The meeting that I think I'll make my homegroup... I absolutely love it, feel right at home there, but there's generally only one other woman in there besides me each week... I mean, there's a few women that go there, but usually it's me and just one of the other women or maybe 2. It's mostly men, so I haven't gotten really any numbers there 'cept my sponsor's. actually it seemed so weird to me, I'm getting to know the guys in there and one of them actually gave me his number, and it wasn't to hit on me I don't think, I don't think he woulda actually done it if I wasn't living with a guy... lol he gave it to me but was sorta giving it to both of us, wants to meet up with us to go to the meeting in Ashland with us.

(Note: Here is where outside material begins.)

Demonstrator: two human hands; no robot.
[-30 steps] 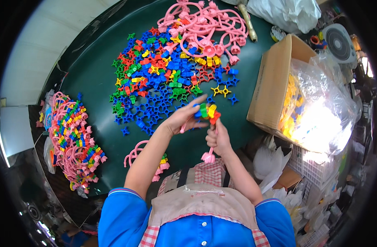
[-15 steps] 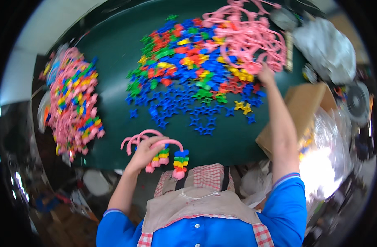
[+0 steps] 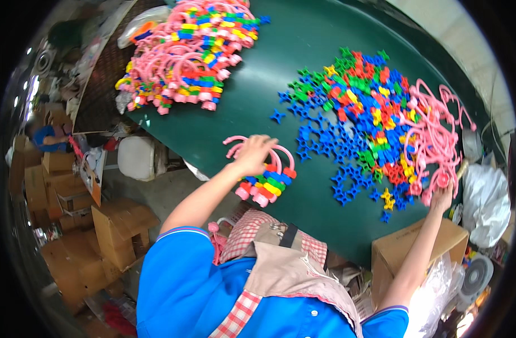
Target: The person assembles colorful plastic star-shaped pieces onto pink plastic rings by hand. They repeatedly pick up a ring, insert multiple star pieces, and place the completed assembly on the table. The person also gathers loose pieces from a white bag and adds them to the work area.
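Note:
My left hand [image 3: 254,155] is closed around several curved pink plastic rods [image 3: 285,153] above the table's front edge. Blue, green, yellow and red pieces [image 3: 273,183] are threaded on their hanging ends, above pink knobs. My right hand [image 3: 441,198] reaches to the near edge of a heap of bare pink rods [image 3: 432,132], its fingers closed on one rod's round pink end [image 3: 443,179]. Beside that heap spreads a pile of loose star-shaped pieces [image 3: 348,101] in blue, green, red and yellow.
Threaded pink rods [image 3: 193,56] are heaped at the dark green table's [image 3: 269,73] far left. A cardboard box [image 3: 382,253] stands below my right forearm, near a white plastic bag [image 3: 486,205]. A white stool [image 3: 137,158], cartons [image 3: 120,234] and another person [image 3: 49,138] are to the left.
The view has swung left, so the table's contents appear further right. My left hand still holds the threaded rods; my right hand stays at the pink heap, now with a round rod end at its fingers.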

But back home, it was a little more seperated between men and women... I mean, we had guy friends in our little circle that hung out, but with me being new in sobriety, I never got a man's phone number. But here, it just seems like there are so many more men in the groups than women that if you wanna get to know you're group, I'll have to get to know the men more... but with my group back home, it was fairly even on the number of men to number of women, more women to get to know... I dunno... The only women's meeting I've heard about is a morning meeting... and I'm so not a morning person... lol

Another thing, in Memphis at least... from what I've heard and seen, you don't offer to be someone's sponsor at all... with Alisha, my sponsor there, her friend told me that Alisha wanted to work with me and that I should give her a call... so I called her, and asked if that meant she wanted to be my sponsor, and she was like, well, it's up to you to pick your sponsor, I can't offer it... or something to that effect, and I already had talked to her some and liked her so I asked her. That's how it worked there... up here, both women who I've tried as sponsors offered to be my sponsor, I didn't ask them. Although my bf pointed out with the second one, it was more cuz I was telling her I had a problem with the first one and I needed to find a new one... *shrug* This woman at the meeting in Ashland last week asked if I had a sponsor yet, and I think she was going to offer too... I guess that's just how they do things here... ?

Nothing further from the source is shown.